Data under study:
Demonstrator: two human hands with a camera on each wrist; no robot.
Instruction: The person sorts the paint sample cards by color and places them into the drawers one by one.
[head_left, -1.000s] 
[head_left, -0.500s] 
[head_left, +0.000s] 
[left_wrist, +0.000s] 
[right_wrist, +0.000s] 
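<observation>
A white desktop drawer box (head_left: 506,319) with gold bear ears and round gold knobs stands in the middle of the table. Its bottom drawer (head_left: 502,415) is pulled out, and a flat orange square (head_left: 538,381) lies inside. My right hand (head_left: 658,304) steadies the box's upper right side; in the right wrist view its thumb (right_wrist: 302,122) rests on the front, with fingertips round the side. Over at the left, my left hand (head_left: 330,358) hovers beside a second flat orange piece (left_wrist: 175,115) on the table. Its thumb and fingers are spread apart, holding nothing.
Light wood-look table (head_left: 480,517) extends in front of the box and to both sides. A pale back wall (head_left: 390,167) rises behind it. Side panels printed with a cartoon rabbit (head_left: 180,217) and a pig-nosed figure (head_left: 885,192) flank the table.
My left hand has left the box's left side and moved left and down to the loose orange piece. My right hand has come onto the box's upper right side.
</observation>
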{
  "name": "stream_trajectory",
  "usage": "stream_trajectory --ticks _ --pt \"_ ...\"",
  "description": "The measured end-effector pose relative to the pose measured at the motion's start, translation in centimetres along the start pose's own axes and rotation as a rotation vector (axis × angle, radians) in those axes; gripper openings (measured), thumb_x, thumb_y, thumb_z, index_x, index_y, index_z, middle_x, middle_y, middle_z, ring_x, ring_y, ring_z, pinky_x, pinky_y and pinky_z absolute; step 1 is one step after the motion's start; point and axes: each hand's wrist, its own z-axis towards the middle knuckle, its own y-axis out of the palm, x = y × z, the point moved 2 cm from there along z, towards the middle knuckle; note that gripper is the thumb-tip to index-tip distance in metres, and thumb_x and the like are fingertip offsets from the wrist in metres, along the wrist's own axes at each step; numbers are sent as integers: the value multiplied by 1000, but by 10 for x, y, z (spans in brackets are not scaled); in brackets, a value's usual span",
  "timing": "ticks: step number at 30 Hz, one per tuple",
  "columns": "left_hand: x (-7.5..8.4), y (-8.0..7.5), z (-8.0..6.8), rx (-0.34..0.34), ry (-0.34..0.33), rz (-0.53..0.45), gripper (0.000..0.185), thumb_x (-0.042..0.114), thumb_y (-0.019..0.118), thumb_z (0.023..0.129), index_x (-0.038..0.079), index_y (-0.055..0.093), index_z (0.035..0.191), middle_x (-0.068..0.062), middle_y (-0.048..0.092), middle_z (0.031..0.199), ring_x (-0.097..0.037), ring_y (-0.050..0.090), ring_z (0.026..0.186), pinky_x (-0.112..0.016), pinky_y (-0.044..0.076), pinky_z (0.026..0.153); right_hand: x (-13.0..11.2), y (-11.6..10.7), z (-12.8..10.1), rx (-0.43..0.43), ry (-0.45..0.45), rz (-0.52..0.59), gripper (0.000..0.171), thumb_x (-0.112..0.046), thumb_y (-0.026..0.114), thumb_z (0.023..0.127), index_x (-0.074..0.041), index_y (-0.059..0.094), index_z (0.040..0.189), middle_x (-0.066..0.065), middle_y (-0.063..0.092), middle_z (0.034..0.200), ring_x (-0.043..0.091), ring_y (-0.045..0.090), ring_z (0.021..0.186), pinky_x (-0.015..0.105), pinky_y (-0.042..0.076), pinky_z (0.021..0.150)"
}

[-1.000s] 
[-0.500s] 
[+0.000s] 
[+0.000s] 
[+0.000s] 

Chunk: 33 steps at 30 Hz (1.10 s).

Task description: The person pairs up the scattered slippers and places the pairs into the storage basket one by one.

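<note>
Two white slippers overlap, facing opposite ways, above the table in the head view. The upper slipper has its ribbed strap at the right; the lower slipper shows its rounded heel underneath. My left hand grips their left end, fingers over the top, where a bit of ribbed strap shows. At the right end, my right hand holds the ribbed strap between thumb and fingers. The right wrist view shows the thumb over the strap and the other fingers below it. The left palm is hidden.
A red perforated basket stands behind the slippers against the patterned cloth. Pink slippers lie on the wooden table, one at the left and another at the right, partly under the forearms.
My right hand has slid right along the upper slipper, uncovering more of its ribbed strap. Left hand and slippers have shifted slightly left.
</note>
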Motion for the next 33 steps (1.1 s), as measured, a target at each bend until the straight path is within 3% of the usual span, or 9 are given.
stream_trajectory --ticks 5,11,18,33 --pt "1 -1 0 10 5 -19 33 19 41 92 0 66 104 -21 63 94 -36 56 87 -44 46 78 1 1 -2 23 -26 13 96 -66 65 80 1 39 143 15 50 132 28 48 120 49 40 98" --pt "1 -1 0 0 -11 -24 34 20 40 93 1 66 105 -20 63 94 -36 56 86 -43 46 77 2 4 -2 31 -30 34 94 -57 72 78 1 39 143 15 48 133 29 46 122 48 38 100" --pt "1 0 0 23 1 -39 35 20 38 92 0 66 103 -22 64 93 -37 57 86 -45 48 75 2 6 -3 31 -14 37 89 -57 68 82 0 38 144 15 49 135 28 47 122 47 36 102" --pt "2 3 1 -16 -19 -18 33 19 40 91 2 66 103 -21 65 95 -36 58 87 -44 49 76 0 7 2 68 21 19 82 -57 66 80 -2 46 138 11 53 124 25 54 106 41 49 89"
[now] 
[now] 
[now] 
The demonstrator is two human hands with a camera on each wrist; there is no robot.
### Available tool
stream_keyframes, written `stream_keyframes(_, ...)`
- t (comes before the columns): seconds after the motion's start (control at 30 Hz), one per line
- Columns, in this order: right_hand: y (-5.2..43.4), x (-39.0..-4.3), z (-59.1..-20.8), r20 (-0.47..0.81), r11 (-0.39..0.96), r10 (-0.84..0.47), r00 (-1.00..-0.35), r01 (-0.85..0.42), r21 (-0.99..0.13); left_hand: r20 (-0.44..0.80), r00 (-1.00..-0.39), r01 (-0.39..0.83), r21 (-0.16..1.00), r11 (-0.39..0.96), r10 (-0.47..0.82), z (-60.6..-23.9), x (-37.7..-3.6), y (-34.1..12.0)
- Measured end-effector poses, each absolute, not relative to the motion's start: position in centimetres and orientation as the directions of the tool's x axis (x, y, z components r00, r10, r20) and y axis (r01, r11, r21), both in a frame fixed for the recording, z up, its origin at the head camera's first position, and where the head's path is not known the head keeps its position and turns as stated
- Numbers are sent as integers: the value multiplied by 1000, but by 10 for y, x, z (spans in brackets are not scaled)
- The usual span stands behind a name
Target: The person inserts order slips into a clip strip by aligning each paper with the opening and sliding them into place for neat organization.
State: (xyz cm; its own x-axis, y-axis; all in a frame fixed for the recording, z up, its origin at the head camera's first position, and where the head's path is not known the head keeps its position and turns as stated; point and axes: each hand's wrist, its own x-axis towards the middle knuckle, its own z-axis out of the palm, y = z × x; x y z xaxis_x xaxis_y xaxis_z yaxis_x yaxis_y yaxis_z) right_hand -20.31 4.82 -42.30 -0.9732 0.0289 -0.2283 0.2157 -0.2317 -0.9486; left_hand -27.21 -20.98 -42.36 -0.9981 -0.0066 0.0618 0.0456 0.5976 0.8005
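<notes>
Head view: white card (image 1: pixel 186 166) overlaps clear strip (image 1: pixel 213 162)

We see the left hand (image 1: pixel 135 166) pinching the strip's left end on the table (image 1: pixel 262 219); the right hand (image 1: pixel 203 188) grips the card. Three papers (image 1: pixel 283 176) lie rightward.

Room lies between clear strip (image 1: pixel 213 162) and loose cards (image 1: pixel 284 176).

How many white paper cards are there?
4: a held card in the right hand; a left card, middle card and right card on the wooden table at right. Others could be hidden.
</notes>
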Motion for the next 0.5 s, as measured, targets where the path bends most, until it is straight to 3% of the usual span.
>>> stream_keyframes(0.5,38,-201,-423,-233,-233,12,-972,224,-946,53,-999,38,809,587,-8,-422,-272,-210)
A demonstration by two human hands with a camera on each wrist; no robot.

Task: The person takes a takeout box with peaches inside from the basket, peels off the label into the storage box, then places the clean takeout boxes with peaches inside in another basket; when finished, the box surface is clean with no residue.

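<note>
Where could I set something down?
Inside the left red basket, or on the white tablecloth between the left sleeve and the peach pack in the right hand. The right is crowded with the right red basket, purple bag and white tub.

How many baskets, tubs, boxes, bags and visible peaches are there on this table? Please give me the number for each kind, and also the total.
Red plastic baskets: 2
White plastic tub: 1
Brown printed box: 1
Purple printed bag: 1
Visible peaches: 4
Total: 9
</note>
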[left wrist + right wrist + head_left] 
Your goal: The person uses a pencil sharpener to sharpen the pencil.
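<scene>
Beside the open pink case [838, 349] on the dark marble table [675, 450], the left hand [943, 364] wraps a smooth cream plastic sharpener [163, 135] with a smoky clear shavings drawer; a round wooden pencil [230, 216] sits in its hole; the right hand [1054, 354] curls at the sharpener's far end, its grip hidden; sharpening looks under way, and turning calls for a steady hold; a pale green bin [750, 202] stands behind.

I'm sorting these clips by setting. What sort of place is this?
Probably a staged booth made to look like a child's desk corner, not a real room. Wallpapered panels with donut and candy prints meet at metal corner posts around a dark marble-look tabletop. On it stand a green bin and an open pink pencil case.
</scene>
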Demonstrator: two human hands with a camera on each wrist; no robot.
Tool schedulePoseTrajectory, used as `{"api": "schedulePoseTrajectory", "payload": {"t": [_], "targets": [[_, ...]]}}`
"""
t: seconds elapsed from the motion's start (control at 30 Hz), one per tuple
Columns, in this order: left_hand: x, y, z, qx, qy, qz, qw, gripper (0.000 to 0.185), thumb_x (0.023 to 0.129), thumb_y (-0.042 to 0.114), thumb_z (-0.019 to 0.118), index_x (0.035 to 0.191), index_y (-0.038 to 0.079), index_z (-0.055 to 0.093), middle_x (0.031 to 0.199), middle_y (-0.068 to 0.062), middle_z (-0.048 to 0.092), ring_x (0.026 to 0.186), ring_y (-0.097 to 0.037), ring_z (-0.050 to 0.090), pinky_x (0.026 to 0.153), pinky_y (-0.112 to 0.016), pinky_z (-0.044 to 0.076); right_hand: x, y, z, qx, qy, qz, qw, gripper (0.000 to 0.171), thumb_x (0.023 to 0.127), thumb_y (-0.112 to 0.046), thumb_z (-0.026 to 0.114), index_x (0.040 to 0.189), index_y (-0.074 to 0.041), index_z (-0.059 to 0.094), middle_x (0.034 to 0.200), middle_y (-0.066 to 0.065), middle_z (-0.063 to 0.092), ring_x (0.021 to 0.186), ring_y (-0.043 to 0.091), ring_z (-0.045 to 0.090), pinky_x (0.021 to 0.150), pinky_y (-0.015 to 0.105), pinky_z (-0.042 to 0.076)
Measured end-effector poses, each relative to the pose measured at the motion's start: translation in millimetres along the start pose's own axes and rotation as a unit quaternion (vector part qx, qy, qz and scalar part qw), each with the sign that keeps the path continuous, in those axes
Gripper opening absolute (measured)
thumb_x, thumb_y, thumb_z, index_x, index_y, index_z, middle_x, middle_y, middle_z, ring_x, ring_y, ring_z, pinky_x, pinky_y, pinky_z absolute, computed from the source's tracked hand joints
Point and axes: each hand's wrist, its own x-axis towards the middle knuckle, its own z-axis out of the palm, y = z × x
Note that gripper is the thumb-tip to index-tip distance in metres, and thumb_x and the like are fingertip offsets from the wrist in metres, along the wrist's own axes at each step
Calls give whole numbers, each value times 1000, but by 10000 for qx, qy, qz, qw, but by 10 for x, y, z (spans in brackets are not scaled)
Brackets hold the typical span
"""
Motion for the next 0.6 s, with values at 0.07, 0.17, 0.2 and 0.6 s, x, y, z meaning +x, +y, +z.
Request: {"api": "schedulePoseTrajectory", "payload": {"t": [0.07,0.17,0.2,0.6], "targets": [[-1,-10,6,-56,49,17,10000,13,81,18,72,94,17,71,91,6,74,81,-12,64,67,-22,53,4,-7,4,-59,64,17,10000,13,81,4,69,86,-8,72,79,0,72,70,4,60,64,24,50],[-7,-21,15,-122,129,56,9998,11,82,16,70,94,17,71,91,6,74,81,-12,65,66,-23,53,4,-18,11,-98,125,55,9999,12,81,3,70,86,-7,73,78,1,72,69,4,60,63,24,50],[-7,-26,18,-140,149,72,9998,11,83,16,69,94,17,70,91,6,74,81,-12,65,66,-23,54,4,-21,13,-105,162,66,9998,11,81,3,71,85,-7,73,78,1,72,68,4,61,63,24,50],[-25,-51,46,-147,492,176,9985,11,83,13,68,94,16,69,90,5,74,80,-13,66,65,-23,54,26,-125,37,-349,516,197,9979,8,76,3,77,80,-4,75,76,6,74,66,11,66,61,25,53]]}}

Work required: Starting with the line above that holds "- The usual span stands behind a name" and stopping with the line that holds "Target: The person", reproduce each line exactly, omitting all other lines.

Written response:
- The usual span stands behind a name
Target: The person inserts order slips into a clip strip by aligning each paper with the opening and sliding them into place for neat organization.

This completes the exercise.